Help me to remember that government can never be the whole solution. Well-intended social aid is both a demonstration and a reminder of the generous spirit of this country, an example of what we want to stand for as a nation.

But the exchange, too often, tarnishes the mutual love of a gift freely given and graciously received. Maybe not always, but too often — and almost by its nature — such public aid preempts heart touching heart. The personal charity that blesses both the giver and recipient, too often, goes missing. And in our increasingly secularized world, aid programs erect a barriers between giver and recipient. Instead of love offered, love returned, love passed on to others, we are left with a cold, dehumanizing transaction where the dignity of the recipient is stripped, the giver feels extorted and coerced, and the life-giving breath of God’s grace is choked out.

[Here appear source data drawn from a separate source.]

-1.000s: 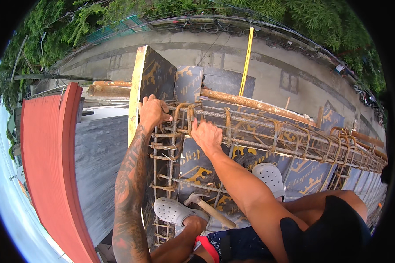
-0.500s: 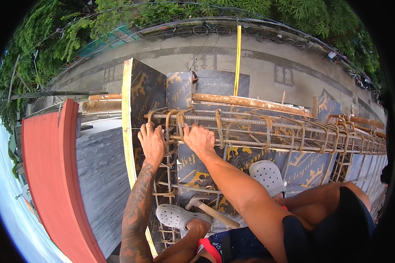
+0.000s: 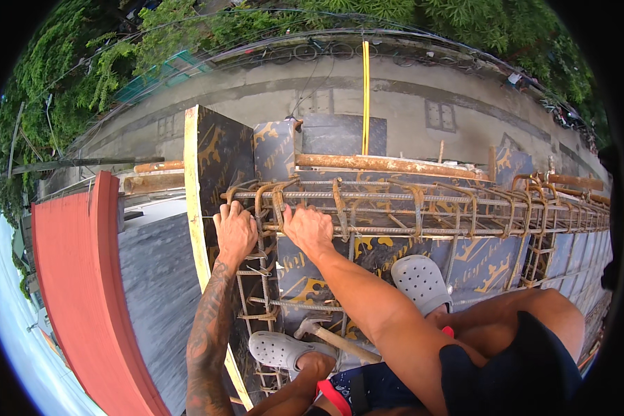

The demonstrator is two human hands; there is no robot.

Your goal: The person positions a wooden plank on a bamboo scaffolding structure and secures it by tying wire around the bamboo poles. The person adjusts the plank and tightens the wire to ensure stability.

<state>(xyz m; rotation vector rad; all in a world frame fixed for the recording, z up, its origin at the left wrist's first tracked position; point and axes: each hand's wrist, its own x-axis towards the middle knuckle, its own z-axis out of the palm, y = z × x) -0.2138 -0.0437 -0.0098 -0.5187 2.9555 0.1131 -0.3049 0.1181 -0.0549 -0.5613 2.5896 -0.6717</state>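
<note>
A long rebar cage of ribbed bars and rusty bent stirrups runs left to right in front of me. My left hand is closed over the cage's left end, fingers curled down and partly hidden, beside the dark form panel. To its right, my right hand is closed round the near lower bar by a stirrup, thumb up toward the upper bar. A claw hammer with a wooden handle lies below, between my feet in grey clogs.
An upright rebar column stands under the cage's left end. Rusty pipes lie along the far side. A yellow strip reaches out toward the street, far below. The red roof edge lies left.
The view has tilted slightly, so the cage's left end and the hands sit a little lower. Both hands keep their places on the cage.
</note>
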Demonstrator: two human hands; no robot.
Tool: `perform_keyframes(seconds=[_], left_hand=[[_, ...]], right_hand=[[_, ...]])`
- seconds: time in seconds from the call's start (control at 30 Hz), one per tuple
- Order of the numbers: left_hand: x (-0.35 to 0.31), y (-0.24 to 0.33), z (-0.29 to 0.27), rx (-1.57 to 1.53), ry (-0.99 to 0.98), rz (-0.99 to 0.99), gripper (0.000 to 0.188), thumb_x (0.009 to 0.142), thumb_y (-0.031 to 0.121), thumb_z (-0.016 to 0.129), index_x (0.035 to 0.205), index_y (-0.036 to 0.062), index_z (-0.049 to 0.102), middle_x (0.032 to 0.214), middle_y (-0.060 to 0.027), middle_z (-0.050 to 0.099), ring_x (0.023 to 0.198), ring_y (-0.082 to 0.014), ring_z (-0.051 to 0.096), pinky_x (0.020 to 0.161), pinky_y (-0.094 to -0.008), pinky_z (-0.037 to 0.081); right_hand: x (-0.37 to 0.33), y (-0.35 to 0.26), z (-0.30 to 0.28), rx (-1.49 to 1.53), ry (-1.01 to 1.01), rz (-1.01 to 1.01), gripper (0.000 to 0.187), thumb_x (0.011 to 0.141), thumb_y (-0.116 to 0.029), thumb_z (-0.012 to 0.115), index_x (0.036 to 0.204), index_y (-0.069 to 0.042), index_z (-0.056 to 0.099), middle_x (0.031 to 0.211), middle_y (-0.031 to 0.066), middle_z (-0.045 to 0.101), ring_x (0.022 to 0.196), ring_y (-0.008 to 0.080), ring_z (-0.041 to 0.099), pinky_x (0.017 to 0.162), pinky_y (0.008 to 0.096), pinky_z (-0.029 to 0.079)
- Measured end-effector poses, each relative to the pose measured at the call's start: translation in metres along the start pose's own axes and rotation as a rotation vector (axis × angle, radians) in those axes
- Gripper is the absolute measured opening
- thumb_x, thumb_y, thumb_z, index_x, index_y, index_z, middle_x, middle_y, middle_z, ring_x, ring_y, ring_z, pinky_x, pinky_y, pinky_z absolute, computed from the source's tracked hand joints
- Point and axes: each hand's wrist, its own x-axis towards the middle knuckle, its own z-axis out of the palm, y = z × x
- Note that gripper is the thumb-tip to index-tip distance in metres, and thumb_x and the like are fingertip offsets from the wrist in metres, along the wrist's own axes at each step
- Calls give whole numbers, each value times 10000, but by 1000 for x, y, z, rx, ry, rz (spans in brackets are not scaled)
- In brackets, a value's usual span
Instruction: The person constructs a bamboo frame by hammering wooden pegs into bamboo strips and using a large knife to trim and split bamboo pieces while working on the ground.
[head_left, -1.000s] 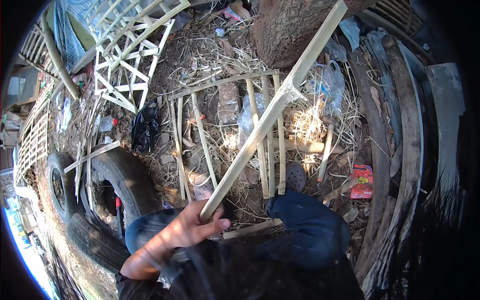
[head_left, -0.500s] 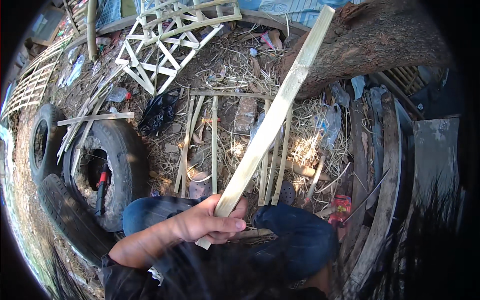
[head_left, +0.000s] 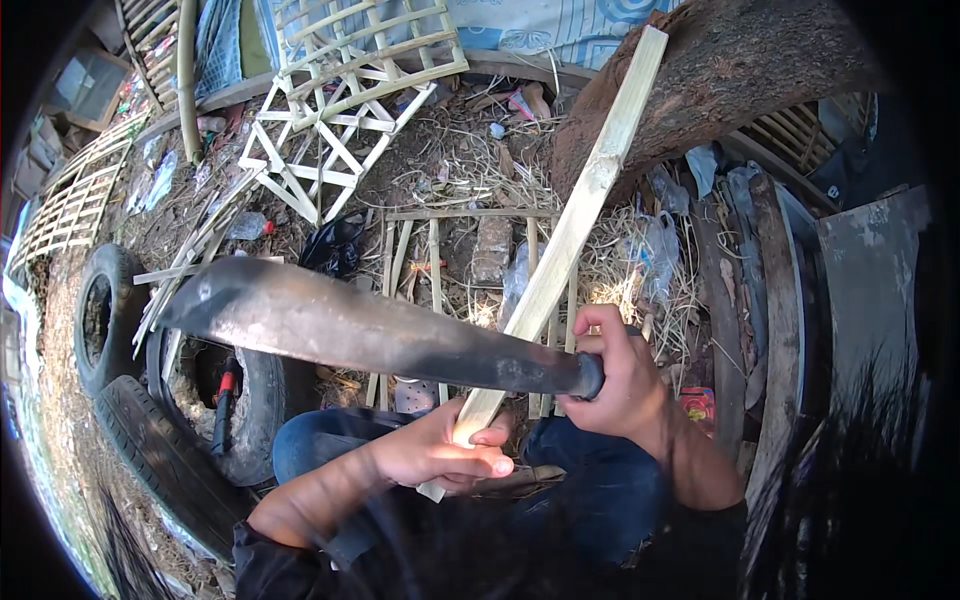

Without Your participation, Holy Lord, evil enters and upends the beauty of our intent. More and more fingers of corruption and agents of self-dealing insinuate themselves, stealing the essence of the gifts and passing on only foul, despoiled remnants of Your original love.

And the demons dance with glee. As they sew chaos and confusion on our streets, disdain and division into the hearts of Your innocent, unsuspecting ones, they delight in our impotence and misunderstanding.

We need You, Holy Father. I pray that You send Your firm, but gentle touch to heal us, Your steady hand to guide us. Send us, I pray, the healing light of Your love. Make it shine so brightly in our world that evil quivers in submission, releases its hold on us, and yields way to Your hegemony. Oh Lord of all things, unite us into one body, one love, in and through Your Son, Jesus Christ, who lived and died that we might live in the fullness of Your glory.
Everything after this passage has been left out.